Ensure you start the MinIO Server with the --console-address option to set a static Console listen port. The default behavior with that option omitted is to select a random port number at startup.

The specified URI must match one of the approved redirect / callback URIs on the provider. See the OpenID Authentication Request for more information.

Dynamic URI Redirect

Optional

MINIO_IDENTITY_OPENID_REDIRECT_URI_DYNAMIC
identity_openid redirect_uri_dynamic

The MinIO Console defaults to using the hostname of the node making the authentication request as part of the redirect URI provided to the OIDC provider. For MinIO deployments behind a load balancer using a round-robin protocol, this may result in the load balancer returning the response to a different MinIO Node than the originating client.

Specify this option as on to direct the MinIO Console to use the Host header of the originating request to construct the redirect URI passed to the OIDC provider. Defaults to off.

User Info

Optional

MINIO_IDENTITY_OPENID_CLAIM_USERINFO
identity_openid claim_userinfo

Specify the OpenID User info API endpoint for the OIDC service. For example, https://oidc-endpoint:port/realms/REALM/protocol/openid-connect/userinfo

Some OIDC providers do not provide group information as part of the JWT response after authentication. Specify this URL to direct MinIO to make an additional API call to construct the complete JWT token.

Vendor

Optional

MINIO_IDENTITY_OPENID_VENDOR
identity_openid vendor

Specify the OIDC Vendor to enable specific supported behaviors for that vendor.
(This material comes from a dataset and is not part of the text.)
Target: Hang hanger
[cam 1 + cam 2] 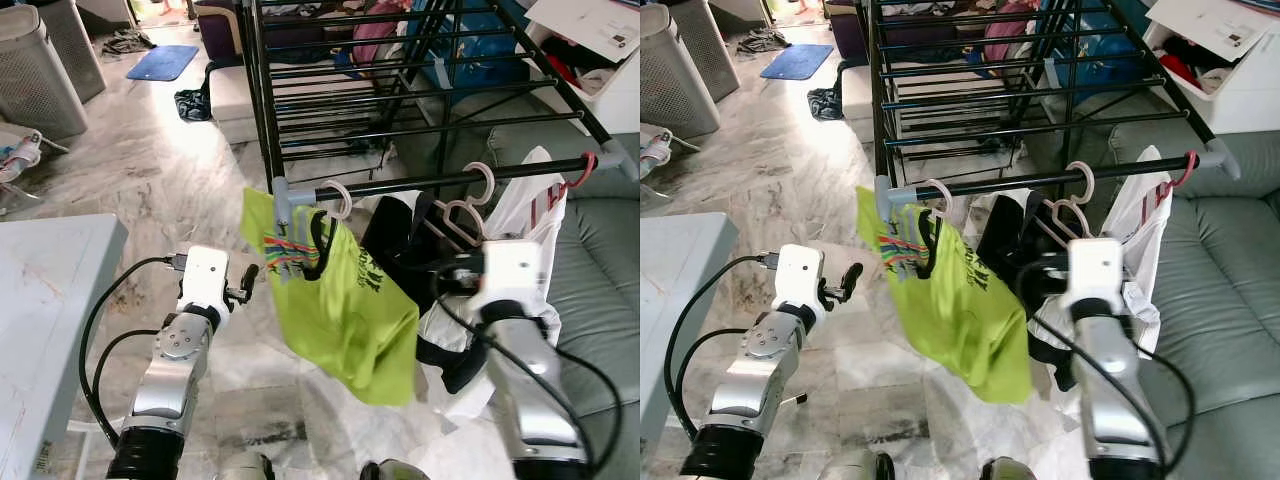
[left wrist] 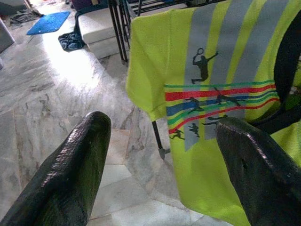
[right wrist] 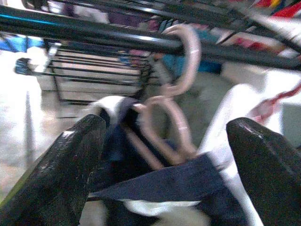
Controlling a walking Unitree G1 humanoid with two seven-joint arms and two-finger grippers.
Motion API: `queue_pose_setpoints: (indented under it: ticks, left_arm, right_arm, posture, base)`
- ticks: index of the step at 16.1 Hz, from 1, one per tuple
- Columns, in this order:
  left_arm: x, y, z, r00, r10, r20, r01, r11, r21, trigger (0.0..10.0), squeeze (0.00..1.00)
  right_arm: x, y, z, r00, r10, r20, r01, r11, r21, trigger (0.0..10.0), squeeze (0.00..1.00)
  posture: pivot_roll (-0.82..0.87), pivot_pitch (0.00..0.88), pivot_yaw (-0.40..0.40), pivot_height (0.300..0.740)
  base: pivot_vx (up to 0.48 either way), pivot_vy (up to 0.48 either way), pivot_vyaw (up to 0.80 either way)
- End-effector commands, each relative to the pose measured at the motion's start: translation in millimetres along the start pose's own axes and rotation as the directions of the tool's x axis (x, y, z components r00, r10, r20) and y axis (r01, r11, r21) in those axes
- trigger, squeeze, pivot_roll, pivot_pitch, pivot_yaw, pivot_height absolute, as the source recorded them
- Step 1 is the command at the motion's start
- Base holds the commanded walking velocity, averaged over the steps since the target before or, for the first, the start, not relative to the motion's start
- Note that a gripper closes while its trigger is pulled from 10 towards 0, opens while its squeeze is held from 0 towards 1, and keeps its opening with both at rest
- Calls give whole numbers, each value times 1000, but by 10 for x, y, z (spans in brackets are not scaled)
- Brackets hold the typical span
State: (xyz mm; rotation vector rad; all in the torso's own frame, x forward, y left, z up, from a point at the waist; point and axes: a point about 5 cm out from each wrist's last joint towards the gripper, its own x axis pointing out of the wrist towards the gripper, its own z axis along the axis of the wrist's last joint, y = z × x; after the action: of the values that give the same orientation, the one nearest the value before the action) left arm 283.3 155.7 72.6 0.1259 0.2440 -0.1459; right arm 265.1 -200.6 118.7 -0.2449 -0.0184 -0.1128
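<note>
Pink hanger (image 1: 478, 200) hooked on black rack rail (image 1: 440, 183), dark garment (image 1: 405, 245) beneath; lime shirt (image 1: 345, 300) hung alongside, white garment (image 1: 530, 205) beyond. Right gripper (image 3: 160, 155) spread wide, empty, near hanger. Left gripper (image 2: 162, 155) wide, empty, facing shirt.

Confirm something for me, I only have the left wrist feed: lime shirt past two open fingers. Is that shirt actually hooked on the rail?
Observer: Yes. The lime shirt hangs from a pale hanger hook looped over the black rail, near the rail's grey end cap.
Operator: Where's the right arm?
Observer: The right gripper is open, pointed at a second pink hanger carrying a dark garment.
Operator: Is that hanger on the rail too?
Observer: Its hook is over the rail. A white garment hangs beyond it on a red hanger.
</note>
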Motion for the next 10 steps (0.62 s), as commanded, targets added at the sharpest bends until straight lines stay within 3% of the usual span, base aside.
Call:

Supports the following value:

  • keycloak

Keycloak Realm

Optional

This setting requires that the OpenID Vendor setting be defined as keycloak.

MINIO_IDENTITY_OPENID_KEYCLOAK_REALM
identity_openid keycloak_realm

Specify the Keycloak Realm to use as part of Keycloak Admin API Operations, such as main.

Keycloak Admin URL

Optional

This setting requires that the OpenID Vendor setting be defined as keycloak.

MINIO_IDENTITY_OPENID_KEYCLOAK_ADMIN_URL
identity_openid keycloak_admin_url

Specify the Keycloak Admin API URL. MinIO can use this URL if configured to periodically validate authenticated Keycloak users as active/existing. For example, https://keycloak-endpoint:port/admin/.

Comment

Optional

MINIO_IDENTITY_OPENID_COMMENT
identity_openid comment

Specify a comment to associate with the OIDC compatible provider configuration.